## What this task involves
In the entries that follow, how many lines contain "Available"? Answer with the number only.

## Dataset entries
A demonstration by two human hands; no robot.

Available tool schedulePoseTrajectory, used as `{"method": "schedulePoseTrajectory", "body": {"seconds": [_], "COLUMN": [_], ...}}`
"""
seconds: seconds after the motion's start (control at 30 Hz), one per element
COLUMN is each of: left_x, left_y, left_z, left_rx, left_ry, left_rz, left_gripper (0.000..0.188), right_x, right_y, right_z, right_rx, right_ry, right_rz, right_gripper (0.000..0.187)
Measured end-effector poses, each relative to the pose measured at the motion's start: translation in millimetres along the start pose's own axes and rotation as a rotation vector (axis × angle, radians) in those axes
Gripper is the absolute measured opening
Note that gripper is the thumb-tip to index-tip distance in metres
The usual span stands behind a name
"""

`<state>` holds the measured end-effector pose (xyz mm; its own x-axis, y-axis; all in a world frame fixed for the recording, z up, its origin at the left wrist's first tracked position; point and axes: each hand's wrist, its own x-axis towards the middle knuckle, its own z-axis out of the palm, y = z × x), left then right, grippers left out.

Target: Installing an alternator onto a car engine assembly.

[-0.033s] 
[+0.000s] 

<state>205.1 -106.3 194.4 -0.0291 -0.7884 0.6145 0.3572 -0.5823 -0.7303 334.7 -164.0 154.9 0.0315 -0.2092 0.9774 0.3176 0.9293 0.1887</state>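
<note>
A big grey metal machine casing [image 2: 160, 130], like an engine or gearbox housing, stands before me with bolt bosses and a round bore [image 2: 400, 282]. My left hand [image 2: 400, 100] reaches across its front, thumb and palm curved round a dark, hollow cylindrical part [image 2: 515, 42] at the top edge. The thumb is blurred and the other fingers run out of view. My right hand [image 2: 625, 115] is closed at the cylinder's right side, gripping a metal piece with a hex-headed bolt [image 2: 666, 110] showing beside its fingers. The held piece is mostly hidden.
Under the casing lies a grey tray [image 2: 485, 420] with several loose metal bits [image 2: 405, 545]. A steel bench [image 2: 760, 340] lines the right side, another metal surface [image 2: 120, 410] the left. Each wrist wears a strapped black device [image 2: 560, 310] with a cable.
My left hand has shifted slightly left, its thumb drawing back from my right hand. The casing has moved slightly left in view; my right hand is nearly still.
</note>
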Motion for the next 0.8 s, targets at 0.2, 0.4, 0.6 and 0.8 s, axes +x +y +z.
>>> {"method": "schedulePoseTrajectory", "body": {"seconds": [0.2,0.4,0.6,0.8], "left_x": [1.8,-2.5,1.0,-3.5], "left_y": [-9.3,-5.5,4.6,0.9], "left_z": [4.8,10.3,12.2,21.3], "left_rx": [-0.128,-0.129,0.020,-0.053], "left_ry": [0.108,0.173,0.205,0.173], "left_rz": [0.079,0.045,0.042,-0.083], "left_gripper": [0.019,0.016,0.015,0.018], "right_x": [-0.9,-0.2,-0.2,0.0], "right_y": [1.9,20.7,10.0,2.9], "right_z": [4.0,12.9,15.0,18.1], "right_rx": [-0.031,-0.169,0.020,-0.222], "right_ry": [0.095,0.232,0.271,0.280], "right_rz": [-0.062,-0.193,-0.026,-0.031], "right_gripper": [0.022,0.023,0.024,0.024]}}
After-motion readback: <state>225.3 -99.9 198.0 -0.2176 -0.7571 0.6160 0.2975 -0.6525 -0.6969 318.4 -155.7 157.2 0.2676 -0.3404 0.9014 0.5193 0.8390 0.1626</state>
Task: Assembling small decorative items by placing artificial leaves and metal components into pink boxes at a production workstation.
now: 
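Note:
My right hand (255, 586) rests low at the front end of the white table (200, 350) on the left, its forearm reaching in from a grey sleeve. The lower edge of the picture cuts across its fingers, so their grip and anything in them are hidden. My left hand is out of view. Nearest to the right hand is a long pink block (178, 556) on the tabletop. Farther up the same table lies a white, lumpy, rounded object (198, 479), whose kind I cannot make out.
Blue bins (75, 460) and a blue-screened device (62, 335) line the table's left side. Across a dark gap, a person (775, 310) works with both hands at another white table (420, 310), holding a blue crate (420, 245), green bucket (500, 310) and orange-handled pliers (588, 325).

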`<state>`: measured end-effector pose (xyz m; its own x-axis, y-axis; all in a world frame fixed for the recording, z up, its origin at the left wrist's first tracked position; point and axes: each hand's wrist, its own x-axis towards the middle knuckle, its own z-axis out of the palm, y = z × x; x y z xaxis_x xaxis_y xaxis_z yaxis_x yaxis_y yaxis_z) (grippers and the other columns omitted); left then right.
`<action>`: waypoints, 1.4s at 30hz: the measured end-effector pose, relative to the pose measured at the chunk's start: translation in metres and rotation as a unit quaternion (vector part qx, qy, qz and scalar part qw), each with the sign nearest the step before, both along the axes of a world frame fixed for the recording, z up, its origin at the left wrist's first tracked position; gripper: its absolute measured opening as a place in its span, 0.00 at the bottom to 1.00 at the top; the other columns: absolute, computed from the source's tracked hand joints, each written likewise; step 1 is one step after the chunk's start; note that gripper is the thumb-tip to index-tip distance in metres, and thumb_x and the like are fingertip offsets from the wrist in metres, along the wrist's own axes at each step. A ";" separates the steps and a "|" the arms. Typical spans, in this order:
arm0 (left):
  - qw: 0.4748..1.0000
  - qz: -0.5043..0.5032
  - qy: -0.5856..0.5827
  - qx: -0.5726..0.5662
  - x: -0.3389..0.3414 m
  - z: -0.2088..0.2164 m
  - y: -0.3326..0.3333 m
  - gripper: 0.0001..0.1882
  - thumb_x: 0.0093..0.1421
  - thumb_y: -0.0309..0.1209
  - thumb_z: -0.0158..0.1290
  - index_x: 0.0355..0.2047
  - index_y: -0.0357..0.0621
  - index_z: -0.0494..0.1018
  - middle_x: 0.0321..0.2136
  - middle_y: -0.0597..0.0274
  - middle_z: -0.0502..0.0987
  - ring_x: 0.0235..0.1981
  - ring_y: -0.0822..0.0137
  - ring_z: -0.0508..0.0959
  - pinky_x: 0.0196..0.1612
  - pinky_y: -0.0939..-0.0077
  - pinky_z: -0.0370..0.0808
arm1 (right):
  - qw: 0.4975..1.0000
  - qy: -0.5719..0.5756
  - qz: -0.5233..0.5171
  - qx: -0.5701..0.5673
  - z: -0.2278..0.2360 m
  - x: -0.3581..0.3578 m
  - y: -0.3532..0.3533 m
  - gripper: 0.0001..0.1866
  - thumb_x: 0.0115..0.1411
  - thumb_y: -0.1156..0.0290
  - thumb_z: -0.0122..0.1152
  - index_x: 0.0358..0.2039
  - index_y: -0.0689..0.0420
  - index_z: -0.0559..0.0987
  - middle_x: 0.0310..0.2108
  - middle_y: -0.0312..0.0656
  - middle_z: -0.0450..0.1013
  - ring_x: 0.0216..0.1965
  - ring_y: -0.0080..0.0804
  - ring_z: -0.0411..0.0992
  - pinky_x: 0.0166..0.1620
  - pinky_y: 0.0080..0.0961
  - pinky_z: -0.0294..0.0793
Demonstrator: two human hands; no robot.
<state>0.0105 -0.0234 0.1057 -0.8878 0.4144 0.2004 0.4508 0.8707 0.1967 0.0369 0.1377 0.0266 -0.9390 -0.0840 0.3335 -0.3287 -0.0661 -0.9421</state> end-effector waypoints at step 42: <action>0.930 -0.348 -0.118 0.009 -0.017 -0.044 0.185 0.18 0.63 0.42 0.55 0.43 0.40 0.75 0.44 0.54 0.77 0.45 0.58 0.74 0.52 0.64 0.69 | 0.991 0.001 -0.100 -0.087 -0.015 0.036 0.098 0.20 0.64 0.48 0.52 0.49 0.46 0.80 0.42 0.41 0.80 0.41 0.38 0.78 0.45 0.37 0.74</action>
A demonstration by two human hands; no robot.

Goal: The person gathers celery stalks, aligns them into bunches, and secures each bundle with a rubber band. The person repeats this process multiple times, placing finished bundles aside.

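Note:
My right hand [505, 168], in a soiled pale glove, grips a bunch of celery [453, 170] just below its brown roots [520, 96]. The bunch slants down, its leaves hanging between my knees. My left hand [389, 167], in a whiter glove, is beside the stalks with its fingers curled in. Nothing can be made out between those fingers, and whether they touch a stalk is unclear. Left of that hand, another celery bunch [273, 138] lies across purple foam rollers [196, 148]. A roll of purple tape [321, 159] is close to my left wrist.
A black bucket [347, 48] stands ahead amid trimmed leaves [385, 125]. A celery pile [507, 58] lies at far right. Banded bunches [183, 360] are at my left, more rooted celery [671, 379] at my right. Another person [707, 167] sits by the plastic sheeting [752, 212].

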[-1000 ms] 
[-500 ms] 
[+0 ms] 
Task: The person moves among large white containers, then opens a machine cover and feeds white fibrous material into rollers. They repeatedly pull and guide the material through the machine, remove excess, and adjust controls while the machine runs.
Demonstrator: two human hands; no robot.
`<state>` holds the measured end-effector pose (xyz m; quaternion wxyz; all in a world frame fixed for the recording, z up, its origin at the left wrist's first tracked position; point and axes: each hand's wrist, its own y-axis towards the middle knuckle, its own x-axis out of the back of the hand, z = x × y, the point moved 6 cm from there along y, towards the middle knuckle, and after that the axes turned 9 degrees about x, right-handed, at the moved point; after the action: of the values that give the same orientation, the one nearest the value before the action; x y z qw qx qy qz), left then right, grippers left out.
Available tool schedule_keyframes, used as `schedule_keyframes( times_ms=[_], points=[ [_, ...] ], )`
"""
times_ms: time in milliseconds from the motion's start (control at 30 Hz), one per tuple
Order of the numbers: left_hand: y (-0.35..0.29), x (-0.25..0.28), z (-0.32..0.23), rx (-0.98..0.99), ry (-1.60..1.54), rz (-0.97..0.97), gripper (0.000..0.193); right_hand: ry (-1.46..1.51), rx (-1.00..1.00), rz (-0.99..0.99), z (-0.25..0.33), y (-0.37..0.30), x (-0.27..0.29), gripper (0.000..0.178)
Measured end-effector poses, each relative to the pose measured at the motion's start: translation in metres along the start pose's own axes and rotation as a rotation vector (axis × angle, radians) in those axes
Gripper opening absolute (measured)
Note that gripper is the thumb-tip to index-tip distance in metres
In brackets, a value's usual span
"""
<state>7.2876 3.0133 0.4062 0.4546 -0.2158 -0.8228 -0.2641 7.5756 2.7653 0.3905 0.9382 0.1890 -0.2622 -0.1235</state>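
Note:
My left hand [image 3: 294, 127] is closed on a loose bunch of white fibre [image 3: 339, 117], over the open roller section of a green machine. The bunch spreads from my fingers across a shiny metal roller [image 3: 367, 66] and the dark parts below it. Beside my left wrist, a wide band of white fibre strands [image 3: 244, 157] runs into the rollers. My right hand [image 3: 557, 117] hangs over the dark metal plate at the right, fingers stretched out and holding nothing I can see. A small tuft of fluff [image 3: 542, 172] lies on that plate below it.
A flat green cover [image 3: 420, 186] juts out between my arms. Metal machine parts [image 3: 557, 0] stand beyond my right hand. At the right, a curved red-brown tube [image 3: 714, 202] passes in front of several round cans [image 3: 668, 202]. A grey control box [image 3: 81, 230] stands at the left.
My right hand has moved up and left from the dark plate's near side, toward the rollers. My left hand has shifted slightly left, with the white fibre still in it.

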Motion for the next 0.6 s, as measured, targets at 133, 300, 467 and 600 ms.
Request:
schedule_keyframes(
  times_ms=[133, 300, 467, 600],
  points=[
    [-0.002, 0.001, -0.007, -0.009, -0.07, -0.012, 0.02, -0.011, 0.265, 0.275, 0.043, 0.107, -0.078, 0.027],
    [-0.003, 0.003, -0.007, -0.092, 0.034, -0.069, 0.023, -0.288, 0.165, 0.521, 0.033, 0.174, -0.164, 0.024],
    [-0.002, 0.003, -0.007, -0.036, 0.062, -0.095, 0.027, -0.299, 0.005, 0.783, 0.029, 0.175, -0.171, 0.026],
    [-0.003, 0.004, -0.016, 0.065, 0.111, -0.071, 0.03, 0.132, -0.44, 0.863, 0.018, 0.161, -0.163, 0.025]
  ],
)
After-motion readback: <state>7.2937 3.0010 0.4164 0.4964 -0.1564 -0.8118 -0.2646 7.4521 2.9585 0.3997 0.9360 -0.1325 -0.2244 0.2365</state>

## Exercise answer
2